Rather, it is a book that comes to us from a

no man’s-land

where words, names, signs have no meaning any more,

a place where everything is put in question,

and where the only actions that count

are perceiving, taking in, feeling

and relating the experience of it all.

Thus, this slim volume suddenly becomes a model,

a model of utopian storytelling, of utopian traveling.

And so, as in my mind

there cannot possibly be a more beautiful book,

and I can’t come up with more flattering

compliments,

I am holding my imaginary hat far in front of me.

almost touching the floor,

and I am looking forward,

at the end of this flight from Berlin to Los Angeles,

to all the things that I will be able to see differently,

in Japan as well as in Germany.

Thanks to this book by Yoko Tawada.

WIM WENDERS

I. THE BATH

THE BATH

1

Eighty percent of the human body is made of water, so it isn’t surprising that one sees a different face in the mirror each morning. The skin of the forehead and cheeks changes shape from moment to moment like the mud of a swamp, shifting with the movements of the water below and the footsteps of the people walking above it.

I had hung a framed photograph of myself beside the mirror. The first thing I would do when I got up was to compare my reflection with the photograph, checking for discrepancies which I then corrected with makeup.

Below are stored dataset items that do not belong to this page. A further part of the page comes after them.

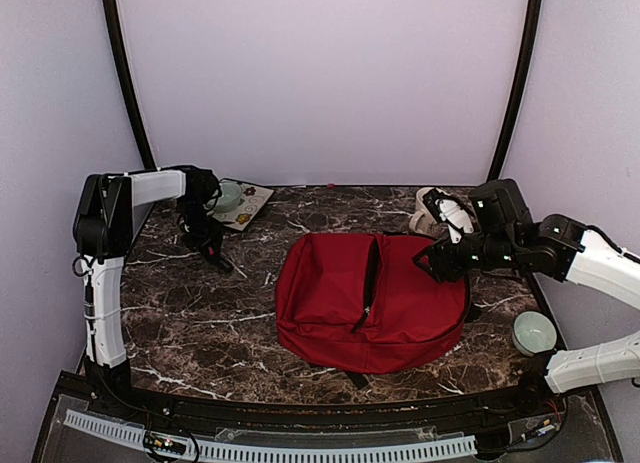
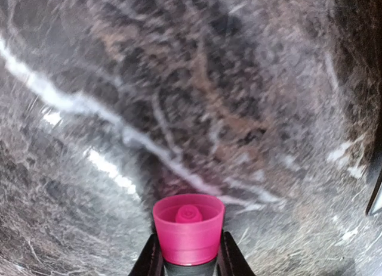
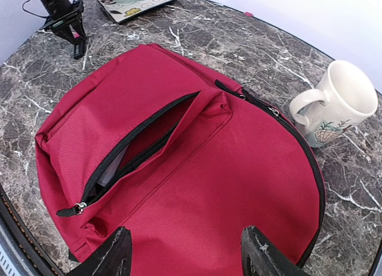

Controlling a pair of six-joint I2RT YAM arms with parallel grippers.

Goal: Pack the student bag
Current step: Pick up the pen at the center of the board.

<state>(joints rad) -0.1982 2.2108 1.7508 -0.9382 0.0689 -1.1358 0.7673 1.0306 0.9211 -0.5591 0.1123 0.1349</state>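
Left wrist view: left gripper (image 2: 188,239) clamps pink-capped marker (image 2: 188,227), ten o'clock of soft red fabric backpack (image 1: 330,303); right gripper (image 3: 188,252) open; packing apparently barely begun.

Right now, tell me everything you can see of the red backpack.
The backpack is soft red fabric, lying flat on the marble table, front up. Its front pocket zip is open, showing grey inside; a dark main zip runs round the edge. The right gripper hangs open over one edge; contact unclear.
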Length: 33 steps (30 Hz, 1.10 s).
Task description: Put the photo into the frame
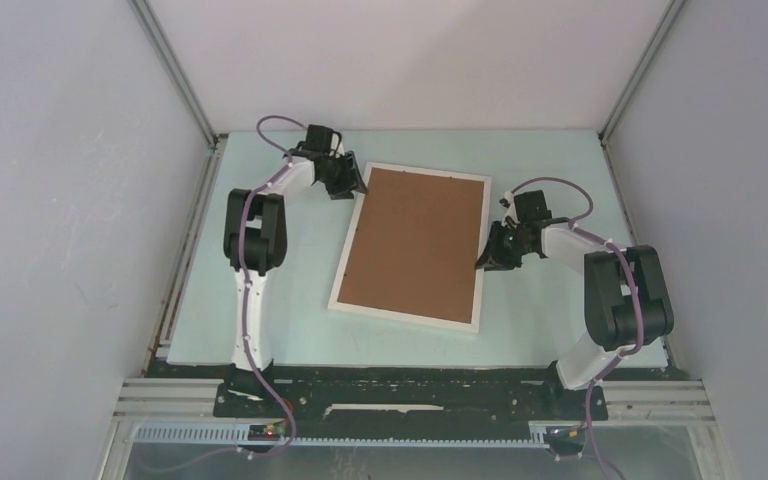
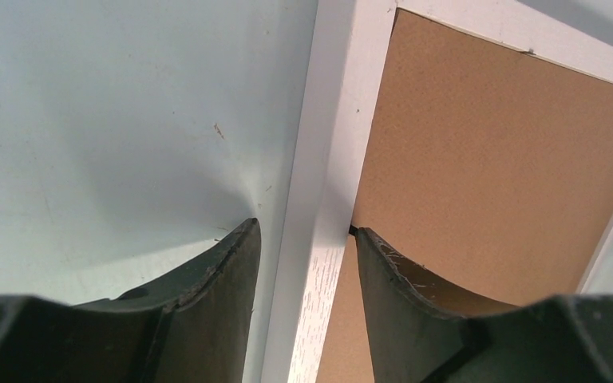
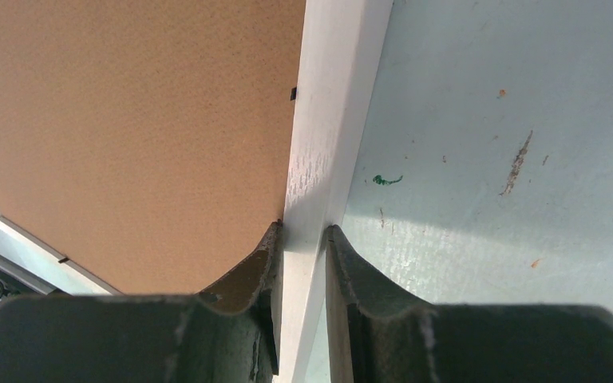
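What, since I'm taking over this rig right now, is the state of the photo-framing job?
Left gripper: open, fingers astride the left rail of the frame near its far corner, not clamped.
Right gripper: shut on the right rail.
The frame lies back up on the table, with the brown backing board set in it.
Photo: not in view; it may be under the board.
Left to do: probably check the photo is inside, then let go.

Top external: high, near side, looking down over whole counter [image 1: 300,320]. Wrist views: very close, each on an opposite frame [image 2: 327,159] rail, both seen overhead.
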### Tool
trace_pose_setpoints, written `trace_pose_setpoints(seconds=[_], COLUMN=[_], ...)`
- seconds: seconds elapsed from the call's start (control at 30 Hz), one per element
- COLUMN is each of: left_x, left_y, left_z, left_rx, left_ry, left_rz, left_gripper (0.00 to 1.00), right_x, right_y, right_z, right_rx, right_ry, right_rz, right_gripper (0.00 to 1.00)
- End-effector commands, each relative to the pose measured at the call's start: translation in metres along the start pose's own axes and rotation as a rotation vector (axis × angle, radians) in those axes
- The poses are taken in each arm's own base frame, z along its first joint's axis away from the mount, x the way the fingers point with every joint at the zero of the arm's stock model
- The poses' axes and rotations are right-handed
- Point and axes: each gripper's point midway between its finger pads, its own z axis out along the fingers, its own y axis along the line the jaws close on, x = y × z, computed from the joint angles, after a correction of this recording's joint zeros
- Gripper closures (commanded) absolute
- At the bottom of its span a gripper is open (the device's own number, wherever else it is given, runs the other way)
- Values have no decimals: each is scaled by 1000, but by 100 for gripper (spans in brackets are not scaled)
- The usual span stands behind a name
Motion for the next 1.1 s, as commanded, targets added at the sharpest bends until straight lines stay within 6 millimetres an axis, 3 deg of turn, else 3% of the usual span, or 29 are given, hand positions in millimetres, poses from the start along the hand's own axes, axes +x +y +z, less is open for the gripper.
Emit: trace_pose_setpoints(seconds=[0.0, 0.2, 0.7, 0.8, 0.93, 1.0, 1.07], left_x=[-7, -1, 5, 4, -17, -28, -35], left_y=[10, 13, 16, -10, -51, -56, -46], left_z=[5, 1, -2, -3, -23, -32, -38], left_rx=[-85, -185, -209, -62, 151, 203, 187], left_ry=[19, 60, 100, 100, -21, -57, -84], left_rz=[9, 79, 80, 80, 82, 47, 16], left_gripper=[45, 49, 53, 46, 33, 32, 33], right_x=[-13, -14, -14, -14, -13, -14, -14], right_y=[26, 26, 29, 29, 30, 30, 31], right_z=[-7, -8, -11, -10, -9, -10, -10], right_rx=[-95, -92, -96, -97, -101, -100, -103], right_ry=[-47, -52, -56, -55, -51, -54, -54], right_rz=[-67, -69, -77, -79, -78, -79, -80], right_gripper=[100, 100, 100, 100, 100, 100, 100])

Compared to the fresh complexion shown in the photograph, the face in the mirror looked bloodless and pale, like the face of a dead person. Perhaps this is why the rectangular frame of the mirror reminded me of a coffin. When I held up the candle to look more closely, I saw that my skin was covered with fine, overlapping scales, smaller than the wings of tiny insects. Carefully I inserted one long thumbnail beneath a scale and flicked it off. In this way I was able to strip off the scales one at a time. When I unbuttoned my pajama top, I saw the scales covered not only my face but my chest and arms as well. If I began removing them one by one, I would be late for work. I decided to take a bath to soften the scales and then rub them off.